We started running chaos experiments after a client's payment service went down for 45 minutes because a single Redis node ran out of memory. The service was "designed for high availability" with replicas, health checks, and auto-scaling. None of it worked as expected when the actual failure happened. That's the gap chaos engineering closes — the distance between what you think your system does during failure and what it actually does.
What We'll Cover
What Chaos Engineering Actually Is (Not Just "Kill Random Stuff")
Chaos engineering is disciplined experimentation on distributed systems. The key word is disciplined. You're not randomly pulling plugs. You're forming a hypothesis about how your system handles a specific failure, running a controlled experiment, and observing whether reality matches your expectations.
The scientific method, applied to infrastructure:
- Define steady state — What does "healthy" look like? (e.g., p99 latency under 200ms, error rate below 0.1%)
- Hypothesize — "If Redis primary fails, the replica promotes within 10 seconds and the app continues serving with no errors"
- Inject failure — Kill the Redis primary
- Observe — Did the failover happen?
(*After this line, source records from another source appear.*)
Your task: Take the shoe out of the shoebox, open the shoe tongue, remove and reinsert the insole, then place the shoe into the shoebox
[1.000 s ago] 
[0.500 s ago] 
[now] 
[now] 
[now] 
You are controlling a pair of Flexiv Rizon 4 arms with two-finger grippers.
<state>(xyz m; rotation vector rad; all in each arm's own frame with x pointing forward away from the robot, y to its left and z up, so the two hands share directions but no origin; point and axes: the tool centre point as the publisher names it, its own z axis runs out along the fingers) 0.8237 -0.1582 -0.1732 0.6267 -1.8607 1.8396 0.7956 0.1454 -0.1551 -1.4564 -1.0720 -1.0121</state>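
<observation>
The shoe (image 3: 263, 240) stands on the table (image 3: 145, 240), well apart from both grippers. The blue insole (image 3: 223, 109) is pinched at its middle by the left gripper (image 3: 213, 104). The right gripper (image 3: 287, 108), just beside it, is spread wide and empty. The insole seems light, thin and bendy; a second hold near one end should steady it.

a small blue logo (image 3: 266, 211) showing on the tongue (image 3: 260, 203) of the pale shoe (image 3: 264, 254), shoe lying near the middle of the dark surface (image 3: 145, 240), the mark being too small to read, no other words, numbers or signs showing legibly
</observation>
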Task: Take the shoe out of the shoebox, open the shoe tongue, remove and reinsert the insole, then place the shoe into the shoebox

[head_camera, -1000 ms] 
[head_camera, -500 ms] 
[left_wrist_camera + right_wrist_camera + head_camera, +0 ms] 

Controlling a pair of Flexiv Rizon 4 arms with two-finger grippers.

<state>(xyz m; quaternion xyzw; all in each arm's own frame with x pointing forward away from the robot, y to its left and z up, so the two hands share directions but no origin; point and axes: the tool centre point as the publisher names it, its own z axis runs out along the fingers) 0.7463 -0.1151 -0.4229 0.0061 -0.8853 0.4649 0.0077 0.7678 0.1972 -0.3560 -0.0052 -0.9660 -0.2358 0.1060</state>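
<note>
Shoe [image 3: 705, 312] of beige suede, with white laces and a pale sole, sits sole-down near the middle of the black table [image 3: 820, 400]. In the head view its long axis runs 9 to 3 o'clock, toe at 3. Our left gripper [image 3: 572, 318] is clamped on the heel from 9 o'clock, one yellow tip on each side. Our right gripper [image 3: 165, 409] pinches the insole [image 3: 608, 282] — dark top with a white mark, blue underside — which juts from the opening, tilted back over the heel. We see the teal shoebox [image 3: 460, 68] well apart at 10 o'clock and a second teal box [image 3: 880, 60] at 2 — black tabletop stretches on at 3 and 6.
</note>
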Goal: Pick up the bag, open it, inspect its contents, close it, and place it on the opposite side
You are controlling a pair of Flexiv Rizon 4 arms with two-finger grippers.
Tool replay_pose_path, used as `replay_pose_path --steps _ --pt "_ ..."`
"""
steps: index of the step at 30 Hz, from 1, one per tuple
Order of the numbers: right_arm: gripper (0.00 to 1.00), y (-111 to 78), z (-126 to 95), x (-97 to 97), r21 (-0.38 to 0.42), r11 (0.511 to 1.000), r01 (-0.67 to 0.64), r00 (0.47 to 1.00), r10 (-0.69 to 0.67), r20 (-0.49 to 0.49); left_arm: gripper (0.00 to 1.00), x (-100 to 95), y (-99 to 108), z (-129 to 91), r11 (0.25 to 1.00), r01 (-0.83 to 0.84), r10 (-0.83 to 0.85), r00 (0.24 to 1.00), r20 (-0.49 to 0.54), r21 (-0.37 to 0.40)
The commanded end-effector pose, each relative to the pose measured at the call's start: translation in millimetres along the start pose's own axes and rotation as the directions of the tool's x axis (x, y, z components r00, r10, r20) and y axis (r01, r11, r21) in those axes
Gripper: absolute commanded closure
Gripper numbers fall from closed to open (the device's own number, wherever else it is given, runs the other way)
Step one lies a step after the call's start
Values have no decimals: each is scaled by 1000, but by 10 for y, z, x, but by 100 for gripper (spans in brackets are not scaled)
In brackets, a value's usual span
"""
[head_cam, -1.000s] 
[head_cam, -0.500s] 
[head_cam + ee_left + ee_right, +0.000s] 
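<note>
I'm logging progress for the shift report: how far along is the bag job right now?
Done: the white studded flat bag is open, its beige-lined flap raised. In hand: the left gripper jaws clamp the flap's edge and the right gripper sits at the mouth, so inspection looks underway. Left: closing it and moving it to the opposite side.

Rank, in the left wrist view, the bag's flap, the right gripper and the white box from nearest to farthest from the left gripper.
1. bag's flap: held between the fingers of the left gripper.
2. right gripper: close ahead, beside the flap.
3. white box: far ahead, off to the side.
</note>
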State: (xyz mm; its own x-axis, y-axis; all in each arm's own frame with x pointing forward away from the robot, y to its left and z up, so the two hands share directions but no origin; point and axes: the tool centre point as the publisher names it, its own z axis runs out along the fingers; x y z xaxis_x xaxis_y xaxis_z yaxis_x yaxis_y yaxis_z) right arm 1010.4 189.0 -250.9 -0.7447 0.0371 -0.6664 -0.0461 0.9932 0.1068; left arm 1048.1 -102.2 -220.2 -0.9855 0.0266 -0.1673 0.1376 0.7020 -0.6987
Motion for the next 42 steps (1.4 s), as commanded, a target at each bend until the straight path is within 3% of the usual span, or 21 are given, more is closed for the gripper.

How long did it take? What happened to in-flight requests?
- Learn — Either your hypothesis was correct (great, you have evidence) or it wasn't (great, you found a bug before your customers did)
Both outcomes are wins. That's the mindset shift that makes chaos engineering work.
The Steady-State Hypothesis: Getting It Right
The steady-state hypothesis is where most teams mess up. "The system should be fine" is not a hypothesis. You need measurable, observable criteria.
Good vs. Bad Hypotheses
| Bad Hypothesis | Good Hypothesis | Why It's Better |
|---|---|---|
| "The system handles node failure" | "When 1 of 3 API pods is killed, p99 latency stays under 300ms and error rate stays below 0.5% for the 60 seconds during recovery" | Specific numbers, specific timeframe, measurable via monitoring |
| "Database failover works" | "When RDS primary fails, the replica promotes within 30 seconds. The app retries failed queries automatically. No user-facing errors after the first 5 seconds" | Defines acceptable impact window, tests retry logic, not just DB failover |
| "The service degrades gracefully" | "When the recommendation service returns errors, the product page renders within 2 seconds showing a default product list instead of personalized recommendations" | Specific fallback behavior, not vague "graceful degradation" |
Types of Chaos Experiments
Start with the simple ones and work your way up. Seriously — we've seen teams jump straight to multi-AZ failure and learn nothing because they couldn't even handle a single pod restart.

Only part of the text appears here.